Seriously, can one really have enough final exams? In case exams week didn’t exhaust your desire for challenges, here are a few more from the Examinations Collection in the Archives. The collection contains mostly late 19th-century and early 20th-century exams, but the samples below are from the years 1848-49 and 1858-59.
At the time, the College had an academic year composed of three terms: “There are three Terms or Sessions in each year. The first begins four weeks after Commencement [“Commencement is the fourth Wednesday in August”], and ends the fourth Wednesday in December, after which is a vacation of six weeks. The second Term ends the second Wednesday in May, after which is a vacation of three weeks. The third Term ends at commencement.” (Amherst College Catalogue, 1848-49)

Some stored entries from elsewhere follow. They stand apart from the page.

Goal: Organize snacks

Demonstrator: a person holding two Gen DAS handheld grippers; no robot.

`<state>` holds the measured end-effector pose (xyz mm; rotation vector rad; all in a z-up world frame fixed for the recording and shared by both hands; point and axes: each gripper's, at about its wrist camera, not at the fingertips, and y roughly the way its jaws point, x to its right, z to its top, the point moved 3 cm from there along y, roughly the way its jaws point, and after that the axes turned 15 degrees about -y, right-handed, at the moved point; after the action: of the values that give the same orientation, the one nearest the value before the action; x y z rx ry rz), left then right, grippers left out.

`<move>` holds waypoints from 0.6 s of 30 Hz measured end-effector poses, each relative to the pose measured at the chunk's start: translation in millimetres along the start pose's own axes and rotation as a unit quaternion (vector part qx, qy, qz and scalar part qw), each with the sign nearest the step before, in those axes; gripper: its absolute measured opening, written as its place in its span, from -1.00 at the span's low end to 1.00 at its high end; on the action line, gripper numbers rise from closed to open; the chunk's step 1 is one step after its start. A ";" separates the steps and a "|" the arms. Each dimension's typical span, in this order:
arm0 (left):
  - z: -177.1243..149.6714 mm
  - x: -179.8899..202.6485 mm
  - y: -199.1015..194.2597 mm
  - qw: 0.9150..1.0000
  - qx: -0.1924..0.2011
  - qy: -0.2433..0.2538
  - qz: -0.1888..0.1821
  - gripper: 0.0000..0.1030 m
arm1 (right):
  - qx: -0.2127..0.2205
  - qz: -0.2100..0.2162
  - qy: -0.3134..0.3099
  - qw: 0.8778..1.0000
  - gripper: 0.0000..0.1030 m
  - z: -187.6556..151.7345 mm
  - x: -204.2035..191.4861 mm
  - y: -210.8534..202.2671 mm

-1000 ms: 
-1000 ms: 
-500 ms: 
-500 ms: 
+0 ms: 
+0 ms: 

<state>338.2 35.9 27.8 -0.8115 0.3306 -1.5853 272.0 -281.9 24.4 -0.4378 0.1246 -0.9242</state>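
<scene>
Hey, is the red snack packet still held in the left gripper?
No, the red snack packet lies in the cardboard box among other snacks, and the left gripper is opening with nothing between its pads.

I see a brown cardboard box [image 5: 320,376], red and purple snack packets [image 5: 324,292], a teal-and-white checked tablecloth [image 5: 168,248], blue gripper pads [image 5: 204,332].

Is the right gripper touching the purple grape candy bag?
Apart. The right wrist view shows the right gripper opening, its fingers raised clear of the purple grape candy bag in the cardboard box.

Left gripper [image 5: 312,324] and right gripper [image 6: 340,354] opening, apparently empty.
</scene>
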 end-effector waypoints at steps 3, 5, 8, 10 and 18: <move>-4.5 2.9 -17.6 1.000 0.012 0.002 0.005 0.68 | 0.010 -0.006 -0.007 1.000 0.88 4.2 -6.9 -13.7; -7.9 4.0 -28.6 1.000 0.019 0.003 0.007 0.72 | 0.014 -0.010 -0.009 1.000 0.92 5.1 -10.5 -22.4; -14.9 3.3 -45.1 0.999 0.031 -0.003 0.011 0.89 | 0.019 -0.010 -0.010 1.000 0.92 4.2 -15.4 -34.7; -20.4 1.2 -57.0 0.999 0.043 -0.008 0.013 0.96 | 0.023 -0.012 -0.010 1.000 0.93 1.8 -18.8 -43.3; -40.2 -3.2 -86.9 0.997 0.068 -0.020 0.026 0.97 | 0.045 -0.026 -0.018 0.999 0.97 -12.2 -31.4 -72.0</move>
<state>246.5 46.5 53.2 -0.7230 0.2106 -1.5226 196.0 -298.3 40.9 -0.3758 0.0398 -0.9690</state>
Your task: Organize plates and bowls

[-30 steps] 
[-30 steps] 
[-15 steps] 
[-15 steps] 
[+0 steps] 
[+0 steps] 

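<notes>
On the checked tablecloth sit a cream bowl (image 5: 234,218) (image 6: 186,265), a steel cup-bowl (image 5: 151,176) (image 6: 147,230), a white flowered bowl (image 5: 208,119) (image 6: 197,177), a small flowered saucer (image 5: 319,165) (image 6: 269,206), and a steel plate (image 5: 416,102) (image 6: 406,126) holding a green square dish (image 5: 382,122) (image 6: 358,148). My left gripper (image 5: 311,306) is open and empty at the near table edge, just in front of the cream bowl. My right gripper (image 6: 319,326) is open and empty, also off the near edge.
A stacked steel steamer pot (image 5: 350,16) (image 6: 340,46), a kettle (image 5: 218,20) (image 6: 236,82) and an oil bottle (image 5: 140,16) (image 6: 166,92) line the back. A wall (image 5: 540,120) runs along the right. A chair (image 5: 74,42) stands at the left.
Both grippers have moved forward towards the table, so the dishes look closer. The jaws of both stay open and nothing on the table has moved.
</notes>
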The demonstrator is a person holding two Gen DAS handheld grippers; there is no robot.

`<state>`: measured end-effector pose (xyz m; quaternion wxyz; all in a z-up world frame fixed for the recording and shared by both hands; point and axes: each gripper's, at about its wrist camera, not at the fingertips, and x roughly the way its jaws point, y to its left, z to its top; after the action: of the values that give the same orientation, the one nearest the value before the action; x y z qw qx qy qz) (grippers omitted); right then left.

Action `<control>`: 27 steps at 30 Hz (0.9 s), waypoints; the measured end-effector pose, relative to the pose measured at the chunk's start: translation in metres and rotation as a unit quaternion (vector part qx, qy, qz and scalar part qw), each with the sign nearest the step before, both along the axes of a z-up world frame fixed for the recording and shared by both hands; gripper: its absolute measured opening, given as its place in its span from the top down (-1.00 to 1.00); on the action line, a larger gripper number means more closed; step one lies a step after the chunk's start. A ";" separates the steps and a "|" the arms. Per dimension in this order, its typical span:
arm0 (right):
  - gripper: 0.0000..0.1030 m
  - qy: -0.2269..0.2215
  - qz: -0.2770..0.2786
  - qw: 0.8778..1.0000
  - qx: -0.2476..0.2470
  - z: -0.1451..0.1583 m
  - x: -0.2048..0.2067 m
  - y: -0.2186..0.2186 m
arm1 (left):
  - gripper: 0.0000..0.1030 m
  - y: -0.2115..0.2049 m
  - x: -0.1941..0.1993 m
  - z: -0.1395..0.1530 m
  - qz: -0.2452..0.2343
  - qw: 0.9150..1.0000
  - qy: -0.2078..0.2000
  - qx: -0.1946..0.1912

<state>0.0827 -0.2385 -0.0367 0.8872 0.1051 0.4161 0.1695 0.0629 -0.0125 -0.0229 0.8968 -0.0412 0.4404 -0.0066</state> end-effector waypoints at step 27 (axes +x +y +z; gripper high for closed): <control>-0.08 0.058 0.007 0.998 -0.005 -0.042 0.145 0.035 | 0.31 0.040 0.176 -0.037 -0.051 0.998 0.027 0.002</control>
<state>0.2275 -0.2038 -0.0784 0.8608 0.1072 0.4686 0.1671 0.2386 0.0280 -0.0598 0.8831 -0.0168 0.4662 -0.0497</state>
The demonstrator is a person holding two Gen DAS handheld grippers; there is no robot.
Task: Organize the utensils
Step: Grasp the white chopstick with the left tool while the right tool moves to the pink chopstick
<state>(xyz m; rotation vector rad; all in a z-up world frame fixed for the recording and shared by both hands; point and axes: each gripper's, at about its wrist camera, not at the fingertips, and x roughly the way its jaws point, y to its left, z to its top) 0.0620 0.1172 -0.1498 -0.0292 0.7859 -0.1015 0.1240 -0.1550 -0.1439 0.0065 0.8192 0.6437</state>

Examinations were held for all classes at the close of the second term, in addition to exams for the senior class six weeks before Commencement and for the three lower classes during the week before Commencement.
The first exam submitted for your enjoyment — perhaps over interterm? — is one taken by seniors in the Class of 1849, probably for the course entitled “Philosophy of the Mind,” taught by Henry B. Smith, Professor of Intellectual and Moral Philosophy. This copy of the exam seems to be almost entirely in the handwriting of Edward “Doc” Hitchcock, a member of the class. Doc Hitchcock was the Father of the Archives & Special Collections, and given that he both took the test in 1849 and kept it for posterity, his penchant for collecting items of College history must have started early. Doc certainly wrote the description at the top of the exam naming Smith as its creator. The handwriting in the body of the test looks like a more youthful version of Doc’s. Each topic also has a student’s name pencilled in at the top, suggesting that the students made presentations on their assigned topics to the whole class.
In addition to Hitchcock, class luminaries who endured this test in 1849 include Julius H. Seelye, future president of Amherst; Henry Lobdell, future missionary who gathered the Nimrud slabs now in the Mead; and two students whose journals are part of the collection in the Archives, William Hammond and Martin Root. An abridged version of Hammond’s journal was published in MCMXLVI (a nod to early Amherst Latin classes) as Remembrance of Amherst.
The exams below, in Greek and chemistry, are both from 1858-59.
According to the catalogue for the year, the students used and would have been tested on “Well’s Chemistry,” which probably referred to “Wells’s Principles and Applications of Chemistry” by David Ames Wells (1828-1898), whose book went through several editions.
Students fervently desiring to see additional examinations of yore may visit the Archives and Special Collections and browse through the Examinations Collection.